2. Generators: one worktree per task, in parallel

For each task, spin up an isolated worktree on its own branch and launch a generator agent in the background. This is the loop fanning out. Save as fanout.sh:

#!/usr/bin/env bash
set -euo pipefail

# One worktree + one background generator per task.
for id in $(jq -r '.[].id' plan.json); do
  task=$(jq -c ".[] | select(.id==\"$id\")" plan.json)
  branch="agent/$id"

  git worktree add -b "$branch" "../wt-$id" HEAD

  (
    cd "../wt-$id"
    npm install --silent
    claude -p "Implement this task until its acceptance test passes.
               Task: $task
               Do not edit other tasks' files. Never weaken a test." \
      --dangerously-skip-permissions
  ) > "log-$id.txt" 2>&1 &
done

wait   # block until every generator has finished
echo "all generators done"

Three agents now work at once, each in ../wt-metrics, ../wt-logging, ../wt-openapi, never stepping on each other. On a real task list this is where the wall-clock savings show up.

3. Evaluator: grade, then merge only the winners

Crucially, the generator does not get to declare its own work done. A separate evaluator pass runs each branch’s acceptance test on a clean checkout and merges only what genuinely passes. Save as evaluate.sh:

#!/usr/bin/env bash
set -euo pipefail

for id in $(jq -r '.[].id' plan.json); do
  acc=$(jq -r ".[] | select(.id==\"$id\") | .acceptance" plan.json)
  echo "──── evaluating $id: $acc ────"

  if ( cd "../wt-$id" && npm install --silent && eval "$acc" ); then
    echo "✅ $id passed — merging"
    git merge --no-ff "agent/$id" -m "merge $id (evaluator-approved)"
  else
    echo "❌ $id failed — left on branch agent/$id for review"
  fi

  git worktree remove "../wt-$id" --force
done

# Final gate: the whole suite must be green after all merges.
npm test

That last npm test is the loop’s real stop condition — the objective oracle, applied after integration. A branch that fails its acceptance test is never merged; it is parked for a human (or a follow-up Ralph loop) to look at. The judge is not the judged.

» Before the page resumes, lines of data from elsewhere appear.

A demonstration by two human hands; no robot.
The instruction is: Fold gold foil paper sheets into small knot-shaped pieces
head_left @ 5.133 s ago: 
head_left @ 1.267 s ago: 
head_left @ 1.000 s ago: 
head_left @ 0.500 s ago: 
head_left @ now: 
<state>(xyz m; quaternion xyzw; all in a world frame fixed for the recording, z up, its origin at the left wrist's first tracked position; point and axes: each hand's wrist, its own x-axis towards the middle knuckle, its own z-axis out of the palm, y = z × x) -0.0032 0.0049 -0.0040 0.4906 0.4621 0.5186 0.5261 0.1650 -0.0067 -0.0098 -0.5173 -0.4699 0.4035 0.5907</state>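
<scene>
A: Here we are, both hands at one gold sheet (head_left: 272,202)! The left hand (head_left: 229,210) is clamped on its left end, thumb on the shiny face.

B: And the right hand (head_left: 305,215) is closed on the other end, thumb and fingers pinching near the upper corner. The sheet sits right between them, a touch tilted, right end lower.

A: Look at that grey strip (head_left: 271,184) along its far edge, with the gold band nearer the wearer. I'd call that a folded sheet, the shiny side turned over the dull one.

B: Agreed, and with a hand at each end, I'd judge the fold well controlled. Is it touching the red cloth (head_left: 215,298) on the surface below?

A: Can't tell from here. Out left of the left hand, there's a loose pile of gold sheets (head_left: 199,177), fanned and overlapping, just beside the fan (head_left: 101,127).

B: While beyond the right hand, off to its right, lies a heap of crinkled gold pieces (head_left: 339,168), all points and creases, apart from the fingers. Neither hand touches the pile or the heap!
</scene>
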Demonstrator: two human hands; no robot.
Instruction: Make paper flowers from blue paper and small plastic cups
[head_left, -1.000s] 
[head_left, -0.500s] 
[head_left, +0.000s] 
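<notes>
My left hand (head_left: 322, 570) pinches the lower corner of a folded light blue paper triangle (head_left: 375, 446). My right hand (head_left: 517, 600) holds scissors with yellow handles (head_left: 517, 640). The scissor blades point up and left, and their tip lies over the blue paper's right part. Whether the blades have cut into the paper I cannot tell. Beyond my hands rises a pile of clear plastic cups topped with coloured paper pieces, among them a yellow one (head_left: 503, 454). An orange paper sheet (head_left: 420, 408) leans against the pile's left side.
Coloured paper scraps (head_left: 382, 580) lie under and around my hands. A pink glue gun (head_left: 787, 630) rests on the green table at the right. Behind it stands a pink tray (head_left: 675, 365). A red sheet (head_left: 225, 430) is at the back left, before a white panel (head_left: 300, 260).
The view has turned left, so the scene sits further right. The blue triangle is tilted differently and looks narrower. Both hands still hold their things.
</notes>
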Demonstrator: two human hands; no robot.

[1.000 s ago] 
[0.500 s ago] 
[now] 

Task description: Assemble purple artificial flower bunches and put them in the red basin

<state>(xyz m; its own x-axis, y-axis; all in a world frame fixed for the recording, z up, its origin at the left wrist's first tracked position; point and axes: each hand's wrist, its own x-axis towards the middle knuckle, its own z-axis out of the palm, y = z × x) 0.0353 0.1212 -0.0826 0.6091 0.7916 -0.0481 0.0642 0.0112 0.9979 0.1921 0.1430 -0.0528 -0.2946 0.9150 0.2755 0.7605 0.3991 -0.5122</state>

This is just CI, in disguise. If your evaluator is a GitHub Actions workflow that runs the acceptance test on each agent branch, you have turned the pattern into a nightly “open PRs, let CI grade them, auto-merge the green ones” pipeline — the production form of the same three roles.

The self-improving twist

The most advanced version closes one more loop: feed the evaluator's failures back to the planner so it rewrites the failed tasks’ specs, and let the system add lessons to its own CLAUDE.md / AGENTS.md instructions so the next run starts smarter. That is what people mean by self-improving agents: the loop edits not just the code, but the instructions that drive the loop. Powerful — and exactly why the network-isolated sandbox is non-negotiable at this tier.

The three rungs, side by side

Simple (Ralph): one prompt, re-run until tests pass. Intermediate (checklist): a backlog in files, one task per iteration, committed and sandboxed. Complex (planner–generator–evaluator): parallel agents in worktrees, graded by a separate evaluator, merged only when green. Every rung is the same plan–act–observe loop — what grows is the memory, the parallelism, and the rigour of the stop condition. Your job, at every level, is to design that loop and then get out of it.